Exactly as written, reproduce the lines from the beginning of the data through the line containing "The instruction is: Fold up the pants"; the pictures are not reproduced.

Content starts

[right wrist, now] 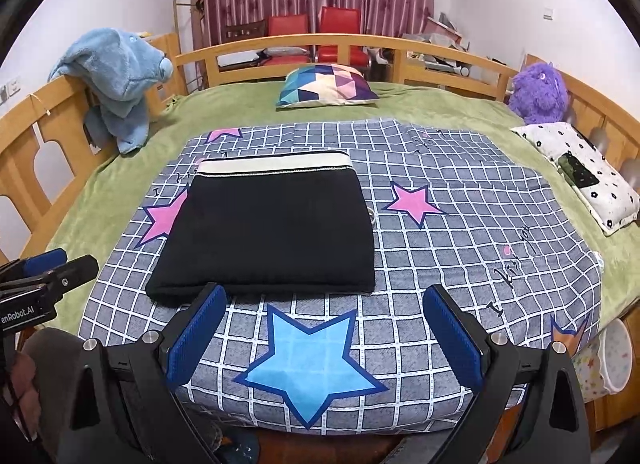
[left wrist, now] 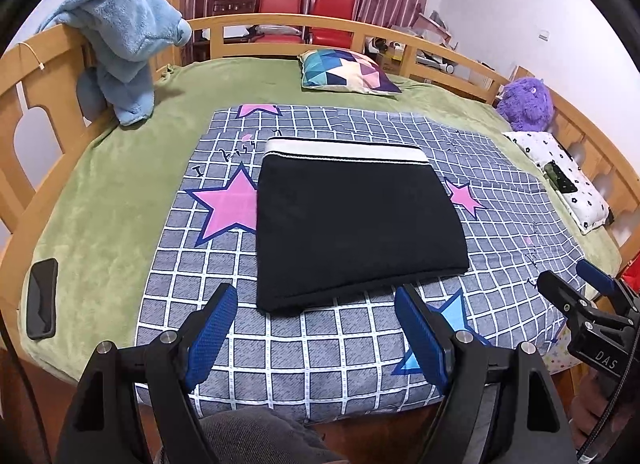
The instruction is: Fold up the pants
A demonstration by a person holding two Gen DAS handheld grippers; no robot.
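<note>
**Black pants lie folded on star-print sheet, both grippers held clear**

On the green blanket's left edge lies a dark rectangular phone [left wrist: 41, 298], its screen too dim to read. A fluffy blue plush garment [left wrist: 124, 40] hangs over the wooden bed rail [left wrist: 280, 18], its lower part bunched so its form is hard to make out. The left gripper [left wrist: 316, 334] hovers short of the near hem, blue-padded fingers [left wrist: 212, 332] spread apart and holding nothing. The black pants with a cream waistband [left wrist: 352, 224] sit folded into a neat rectangle on the grey grid-patterned sheet with pink and blue stars [left wrist: 320, 356], partly covering a pink star; script on the sheet is too distorted to read. A small metal ring shows at the pants' right edge in the right wrist view. Seen from the left camera, the right gripper [left wrist: 576, 282] bears "DAS", the rest cut off; its fingers [right wrist: 452, 340] stand released, nothing between them. The opposite view shows "enRobot.AI", its start hidden. Far right sit a purple furry plush toy [right wrist: 538, 92] and a white pillow with black flowers [right wrist: 580, 172].
</note>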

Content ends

◆ WRITTEN SOLUTION
[right wrist, now] 
[left wrist, now] 
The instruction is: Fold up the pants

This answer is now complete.